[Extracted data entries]
----
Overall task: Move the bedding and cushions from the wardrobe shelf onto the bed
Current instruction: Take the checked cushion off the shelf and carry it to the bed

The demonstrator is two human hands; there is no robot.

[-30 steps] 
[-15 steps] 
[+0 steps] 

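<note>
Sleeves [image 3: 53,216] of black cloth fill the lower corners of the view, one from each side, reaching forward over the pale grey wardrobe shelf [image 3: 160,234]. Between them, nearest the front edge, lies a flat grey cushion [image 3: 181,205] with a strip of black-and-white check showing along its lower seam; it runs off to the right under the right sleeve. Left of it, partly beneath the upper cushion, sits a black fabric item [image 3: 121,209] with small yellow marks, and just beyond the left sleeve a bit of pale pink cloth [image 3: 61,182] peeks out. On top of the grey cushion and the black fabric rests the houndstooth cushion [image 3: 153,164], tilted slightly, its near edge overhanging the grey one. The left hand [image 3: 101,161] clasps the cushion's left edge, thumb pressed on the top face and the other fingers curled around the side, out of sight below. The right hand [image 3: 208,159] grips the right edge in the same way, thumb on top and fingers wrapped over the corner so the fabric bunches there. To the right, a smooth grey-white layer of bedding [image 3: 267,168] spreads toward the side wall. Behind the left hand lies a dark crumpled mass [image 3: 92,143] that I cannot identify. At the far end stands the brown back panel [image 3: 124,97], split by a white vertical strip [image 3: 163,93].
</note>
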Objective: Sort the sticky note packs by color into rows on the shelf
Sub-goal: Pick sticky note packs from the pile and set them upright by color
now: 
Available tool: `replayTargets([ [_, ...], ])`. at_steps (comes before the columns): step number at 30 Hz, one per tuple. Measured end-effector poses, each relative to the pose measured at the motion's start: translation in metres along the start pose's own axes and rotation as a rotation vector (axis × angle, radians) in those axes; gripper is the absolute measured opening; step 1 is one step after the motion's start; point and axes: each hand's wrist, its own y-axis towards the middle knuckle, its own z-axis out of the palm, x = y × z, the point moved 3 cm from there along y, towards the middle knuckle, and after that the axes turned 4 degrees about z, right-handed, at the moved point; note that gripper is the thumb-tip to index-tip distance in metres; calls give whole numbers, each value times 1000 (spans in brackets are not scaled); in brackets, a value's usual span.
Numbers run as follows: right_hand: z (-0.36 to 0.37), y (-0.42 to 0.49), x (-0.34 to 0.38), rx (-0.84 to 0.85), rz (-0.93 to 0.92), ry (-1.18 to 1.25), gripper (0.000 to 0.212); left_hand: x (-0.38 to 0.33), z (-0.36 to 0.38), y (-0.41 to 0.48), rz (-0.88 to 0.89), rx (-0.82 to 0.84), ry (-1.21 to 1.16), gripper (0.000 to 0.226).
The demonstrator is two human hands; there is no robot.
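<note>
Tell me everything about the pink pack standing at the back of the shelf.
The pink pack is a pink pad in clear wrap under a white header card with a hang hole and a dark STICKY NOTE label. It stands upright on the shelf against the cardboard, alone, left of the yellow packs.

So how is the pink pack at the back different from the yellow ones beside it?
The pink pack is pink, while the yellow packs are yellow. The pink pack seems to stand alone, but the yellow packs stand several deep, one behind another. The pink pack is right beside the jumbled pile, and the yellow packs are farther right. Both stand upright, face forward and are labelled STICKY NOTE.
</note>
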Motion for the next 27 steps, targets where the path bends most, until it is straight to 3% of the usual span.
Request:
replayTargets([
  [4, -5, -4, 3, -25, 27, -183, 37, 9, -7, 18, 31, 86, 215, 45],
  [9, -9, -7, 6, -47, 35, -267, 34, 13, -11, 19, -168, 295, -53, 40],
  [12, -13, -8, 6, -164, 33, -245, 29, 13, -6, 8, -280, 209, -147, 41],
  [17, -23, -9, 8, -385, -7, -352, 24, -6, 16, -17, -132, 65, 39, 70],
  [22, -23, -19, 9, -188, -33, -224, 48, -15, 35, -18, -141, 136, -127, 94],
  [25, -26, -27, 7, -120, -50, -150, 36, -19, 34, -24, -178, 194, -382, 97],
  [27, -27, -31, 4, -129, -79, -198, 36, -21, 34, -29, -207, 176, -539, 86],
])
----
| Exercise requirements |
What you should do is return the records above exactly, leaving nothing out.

| Answer to the exercise |
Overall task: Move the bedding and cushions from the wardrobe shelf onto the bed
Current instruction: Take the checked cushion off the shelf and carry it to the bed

The demonstrator is two human hands; there is no robot.

[-30 steps] 
[-15 steps] 
[+0 steps] 

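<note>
Sleeves [image 3: 53,216] of black cloth fill the lower corners of the view, one from each side, reaching forward over the pale grey wardrobe shelf [image 3: 160,234]. Between them, nearest the front edge, lies a flat grey cushion [image 3: 181,205] with a strip of black-and-white check showing along its lower seam; it runs off to the right under the right sleeve. Left of it, partly beneath the upper cushion, sits a black fabric item [image 3: 121,209] with small yellow marks, and just beyond the left sleeve a bit of pale pink cloth [image 3: 61,182] peeks out. On top of the grey cushion and the black fabric rests the houndstooth cushion [image 3: 153,164], tilted slightly, its near edge overhanging the grey one. The left hand [image 3: 101,161] clasps the cushion's left edge, thumb pressed on the top face and the other fingers curled around the side, out of sight below. The right hand [image 3: 208,159] grips the right edge in the same way, thumb on top and fingers wrapped over the corner so the fabric bunches there. To the right, a smooth grey-white layer of bedding [image 3: 267,168] spreads toward the side wall. Behind the left hand lies a dark crumpled mass [image 3: 92,143] that I cannot identify. At the far end stands the brown back panel [image 3: 124,97], split by a white vertical strip [image 3: 163,93].
</note>
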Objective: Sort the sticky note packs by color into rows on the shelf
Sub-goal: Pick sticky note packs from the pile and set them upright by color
now: 
Available tool: `replayTargets([ [_, ...], ])`. at_steps (comes before the columns): step number at 30 Hz, one per tuple. Measured end-effector poses, each relative to the pose measured at the motion's start: translation in metres along the start pose's own axes and rotation as a rotation vector (axis × angle, radians) in those axes; gripper is the absolute measured opening; step 1 is one step after the motion's start; point and axes: each hand's wrist, its own y-axis towards the middle knuckle, its own z-axis out of the palm, x = y × z, the point moved 3 cm from there along y, towards the middle knuckle, and after that the axes turned 4 degrees about z, right-handed, at the moved point; note that gripper is the thumb-tip to index-tip distance in metres; calls give whole numbers, each value times 1000 (spans in brackets are not scaled); in brackets, a value's usual span.
Numbers run as follows: right_hand: z (-0.36 to 0.37), y (-0.42 to 0.49), x (-0.34 to 0.38), rx (-0.84 to 0.85), rz (-0.93 to 0.92), ry (-1.18 to 1.25), gripper (0.000 to 0.212); left_hand: x (-0.38 to 0.33), z (-0.36 to 0.38), y (-0.41 to 0.48), rz (-0.88 to 0.89), rx (-0.82 to 0.84), ry (-1.21 to 1.16), gripper (0.000 to 0.226).
The demonstrator is two human hands; there is no robot.
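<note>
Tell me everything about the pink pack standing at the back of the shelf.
The pink pack is a pink pad in clear wrap under a white header card with a hang hole and a dark STICKY NOTE label. It stands upright on the shelf against the cardboard, alone, left of the yellow packs.

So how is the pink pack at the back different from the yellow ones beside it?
The pink pack is pink, while the yellow packs are yellow. The pink pack seems to stand alone, but the yellow packs stand several deep, one behind another. The pink pack is right beside the jumbled pile, and the yellow packs are farther right. Both stand upright, face forward and are labelled STICKY NOTE.
</note>
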Motion for the next 27 steps, targets where the path bends most, until it is straight to 3% of the usual span.
Request:
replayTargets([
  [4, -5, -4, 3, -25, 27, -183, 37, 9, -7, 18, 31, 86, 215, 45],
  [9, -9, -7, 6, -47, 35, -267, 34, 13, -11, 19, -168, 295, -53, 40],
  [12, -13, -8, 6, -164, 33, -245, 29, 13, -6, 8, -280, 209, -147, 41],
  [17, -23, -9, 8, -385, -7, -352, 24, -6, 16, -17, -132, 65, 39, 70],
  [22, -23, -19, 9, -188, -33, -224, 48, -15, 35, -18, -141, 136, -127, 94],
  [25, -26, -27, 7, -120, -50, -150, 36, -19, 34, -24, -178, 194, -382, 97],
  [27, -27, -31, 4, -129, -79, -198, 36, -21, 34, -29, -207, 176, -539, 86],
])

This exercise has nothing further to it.